[WORK ORDER]
Transcribe the listing exactly; drop the images.
■ ■ ■ ■ ■ ■ ■
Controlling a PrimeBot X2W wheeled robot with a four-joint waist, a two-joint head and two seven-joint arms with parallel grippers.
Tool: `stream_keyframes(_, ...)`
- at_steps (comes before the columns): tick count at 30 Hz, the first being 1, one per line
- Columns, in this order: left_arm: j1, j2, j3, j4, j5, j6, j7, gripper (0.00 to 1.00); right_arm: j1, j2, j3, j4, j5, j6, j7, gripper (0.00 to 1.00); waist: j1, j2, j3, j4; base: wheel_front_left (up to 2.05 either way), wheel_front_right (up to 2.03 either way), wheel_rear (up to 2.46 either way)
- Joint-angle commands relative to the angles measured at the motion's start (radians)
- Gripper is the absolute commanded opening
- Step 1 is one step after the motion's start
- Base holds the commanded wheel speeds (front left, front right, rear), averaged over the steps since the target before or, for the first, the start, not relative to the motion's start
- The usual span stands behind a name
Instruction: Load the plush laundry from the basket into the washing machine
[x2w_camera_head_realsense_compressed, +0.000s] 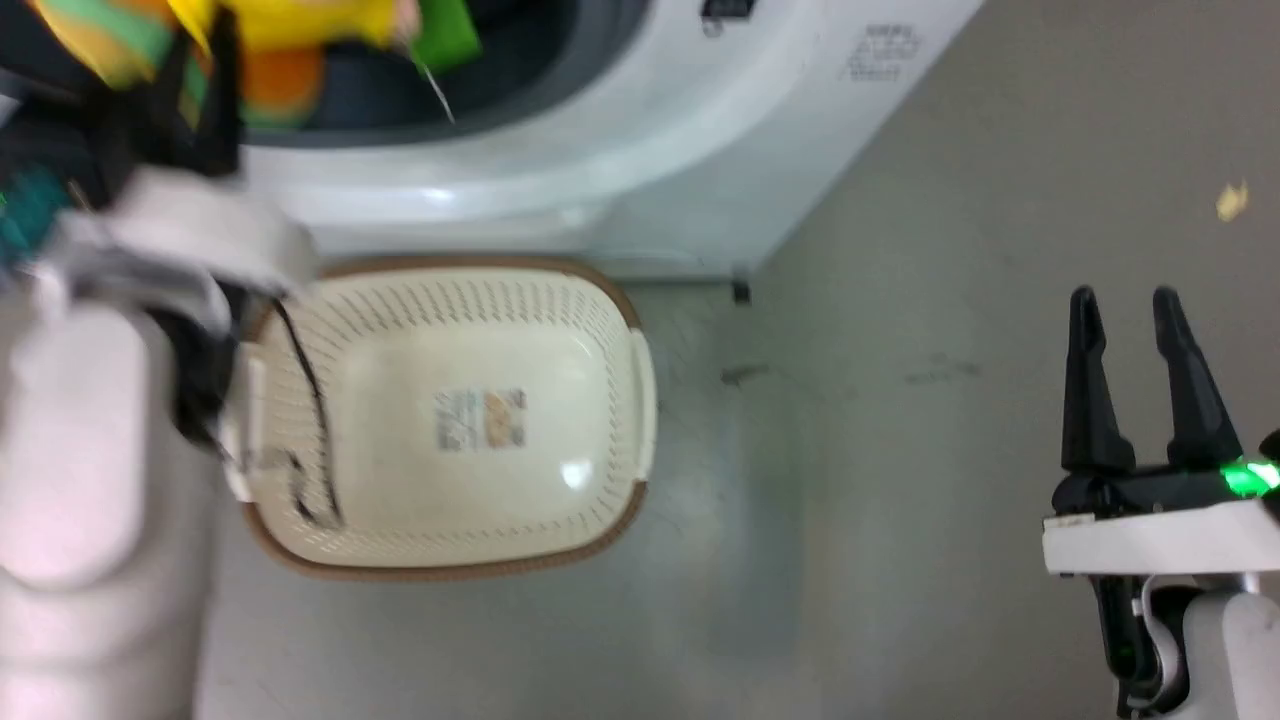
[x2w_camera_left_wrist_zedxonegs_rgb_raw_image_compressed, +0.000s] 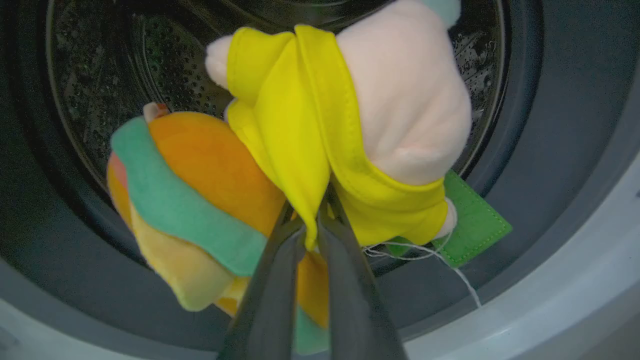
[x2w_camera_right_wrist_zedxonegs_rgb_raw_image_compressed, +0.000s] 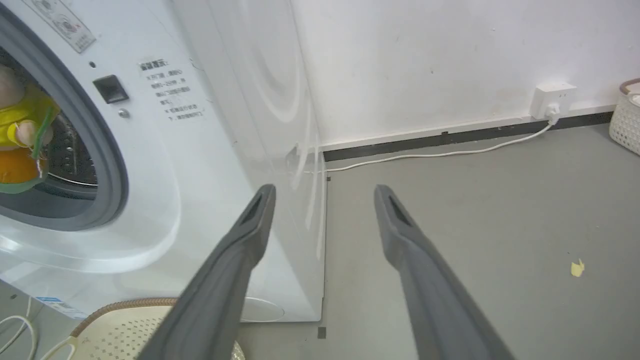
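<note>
Plush laundry (x2w_camera_left_wrist_zedxonegs_rgb_raw_image_compressed: 295, 125) pinched in left tool (x2w_camera_left_wrist_zedxonegs_rgb_raw_image_compressed: 311, 225), at washing machine (x2w_camera_left_wrist_zedxonegs_rgb_raw_image_compressed: 575, 270) mouth.

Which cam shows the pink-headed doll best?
Left wrist view: doll close, sharp, clothing pinched by left end effector. Head view: blurred yellow bit at top. Right wrist view: sliver at left edge.

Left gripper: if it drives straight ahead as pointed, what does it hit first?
Left gripper, shut on the doll, points into the open drum; likely the drum's back wall first, depth unclear.
</note>
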Motion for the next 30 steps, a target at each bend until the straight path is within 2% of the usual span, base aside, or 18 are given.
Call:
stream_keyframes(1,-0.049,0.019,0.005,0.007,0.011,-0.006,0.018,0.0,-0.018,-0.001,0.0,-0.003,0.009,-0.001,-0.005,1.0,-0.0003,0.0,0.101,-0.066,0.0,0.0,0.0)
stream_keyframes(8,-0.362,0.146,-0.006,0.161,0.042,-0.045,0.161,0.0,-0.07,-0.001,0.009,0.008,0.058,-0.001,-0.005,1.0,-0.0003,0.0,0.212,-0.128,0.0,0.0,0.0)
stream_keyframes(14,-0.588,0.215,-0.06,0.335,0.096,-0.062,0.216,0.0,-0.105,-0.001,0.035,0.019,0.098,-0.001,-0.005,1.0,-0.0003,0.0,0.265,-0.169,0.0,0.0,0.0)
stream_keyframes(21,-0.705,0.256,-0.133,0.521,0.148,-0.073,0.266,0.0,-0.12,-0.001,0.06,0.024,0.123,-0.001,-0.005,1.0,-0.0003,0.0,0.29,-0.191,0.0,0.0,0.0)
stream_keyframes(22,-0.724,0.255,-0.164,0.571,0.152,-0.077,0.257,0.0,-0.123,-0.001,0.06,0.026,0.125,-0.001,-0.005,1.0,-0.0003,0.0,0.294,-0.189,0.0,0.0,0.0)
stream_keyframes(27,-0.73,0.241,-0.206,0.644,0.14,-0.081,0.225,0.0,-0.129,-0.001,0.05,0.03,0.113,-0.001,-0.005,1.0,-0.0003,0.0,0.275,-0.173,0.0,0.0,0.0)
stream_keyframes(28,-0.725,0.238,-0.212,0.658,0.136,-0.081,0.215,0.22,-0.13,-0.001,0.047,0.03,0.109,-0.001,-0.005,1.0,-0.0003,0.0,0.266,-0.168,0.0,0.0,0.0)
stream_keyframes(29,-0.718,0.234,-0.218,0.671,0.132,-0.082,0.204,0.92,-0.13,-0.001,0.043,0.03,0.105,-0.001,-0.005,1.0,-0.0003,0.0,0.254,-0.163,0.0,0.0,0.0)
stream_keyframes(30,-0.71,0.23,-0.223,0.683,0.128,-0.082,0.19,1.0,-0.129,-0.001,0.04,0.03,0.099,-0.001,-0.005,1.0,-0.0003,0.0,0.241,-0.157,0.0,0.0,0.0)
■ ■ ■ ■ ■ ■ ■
[RESULT OF THE EXERCISE]
Controlling a PrimeBot X2W wheeled robot with a four-joint waist, a two-joint head and two seven-joint arms with parallel grippers.
Tool: `stream_keyframes(_, ...)`
- at_steps (comes before the columns): tick count at 30 Hz, the first being 1, one per line
- Columns, in this order: left_arm: j1, j2, j3, j4, j5, j6, j7, gripper (0.00 to 1.00); right_arm: j1, j2, j3, j4, j5, j6, j7, gripper (0.00 to 1.00); waist: j1, j2, j3, j4; base: wheel_front_left (up to 2.05 either way), wheel_front_right (up to 2.03 either way), wheel_rear (up to 2.46 either way)
- Joint-angle commands relative to the angles measured at the motion's start (radians)
- Gripper is the absolute commanded opening
- Step 1 is one step after the motion's start
- Base holds the commanded wheel speeds (front left, front right, rear), averaged over the steps since the target before or, for the first, the start, not relative to the motion's start
- The usual span stands behind a name
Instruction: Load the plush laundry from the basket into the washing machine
[x2w_camera_head_realsense_compressed, +0.000s] 
[x2w_camera_left_wrist_zedxonegs_rgb_raw_image_compressed, +0.000s] 
[x2w_camera_right_wrist_zedxonegs_rgb_raw_image_compressed, +0.000s] 
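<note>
Plush laundry (x2w_camera_left_wrist_zedxonegs_rgb_raw_image_compressed: 295, 125) pinched in left tool (x2w_camera_left_wrist_zedxonegs_rgb_raw_image_compressed: 311, 225), at washing machine (x2w_camera_left_wrist_zedxonegs_rgb_raw_image_compressed: 575, 270) mouth.

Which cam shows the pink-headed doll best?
Left wrist view: doll close, sharp, clothing pinched by left end effector. Head view: blurred yellow bit at top. Right wrist view: sliver at left edge.

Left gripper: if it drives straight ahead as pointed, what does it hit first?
Left gripper, shut on the doll, points into the open drum; likely the drum's back wall first, depth unclear.
</note>
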Motion for the next 30 steps, a target at each bend until the straight path is within 2% of the usual span, base aside, or 18 are given.
Call:
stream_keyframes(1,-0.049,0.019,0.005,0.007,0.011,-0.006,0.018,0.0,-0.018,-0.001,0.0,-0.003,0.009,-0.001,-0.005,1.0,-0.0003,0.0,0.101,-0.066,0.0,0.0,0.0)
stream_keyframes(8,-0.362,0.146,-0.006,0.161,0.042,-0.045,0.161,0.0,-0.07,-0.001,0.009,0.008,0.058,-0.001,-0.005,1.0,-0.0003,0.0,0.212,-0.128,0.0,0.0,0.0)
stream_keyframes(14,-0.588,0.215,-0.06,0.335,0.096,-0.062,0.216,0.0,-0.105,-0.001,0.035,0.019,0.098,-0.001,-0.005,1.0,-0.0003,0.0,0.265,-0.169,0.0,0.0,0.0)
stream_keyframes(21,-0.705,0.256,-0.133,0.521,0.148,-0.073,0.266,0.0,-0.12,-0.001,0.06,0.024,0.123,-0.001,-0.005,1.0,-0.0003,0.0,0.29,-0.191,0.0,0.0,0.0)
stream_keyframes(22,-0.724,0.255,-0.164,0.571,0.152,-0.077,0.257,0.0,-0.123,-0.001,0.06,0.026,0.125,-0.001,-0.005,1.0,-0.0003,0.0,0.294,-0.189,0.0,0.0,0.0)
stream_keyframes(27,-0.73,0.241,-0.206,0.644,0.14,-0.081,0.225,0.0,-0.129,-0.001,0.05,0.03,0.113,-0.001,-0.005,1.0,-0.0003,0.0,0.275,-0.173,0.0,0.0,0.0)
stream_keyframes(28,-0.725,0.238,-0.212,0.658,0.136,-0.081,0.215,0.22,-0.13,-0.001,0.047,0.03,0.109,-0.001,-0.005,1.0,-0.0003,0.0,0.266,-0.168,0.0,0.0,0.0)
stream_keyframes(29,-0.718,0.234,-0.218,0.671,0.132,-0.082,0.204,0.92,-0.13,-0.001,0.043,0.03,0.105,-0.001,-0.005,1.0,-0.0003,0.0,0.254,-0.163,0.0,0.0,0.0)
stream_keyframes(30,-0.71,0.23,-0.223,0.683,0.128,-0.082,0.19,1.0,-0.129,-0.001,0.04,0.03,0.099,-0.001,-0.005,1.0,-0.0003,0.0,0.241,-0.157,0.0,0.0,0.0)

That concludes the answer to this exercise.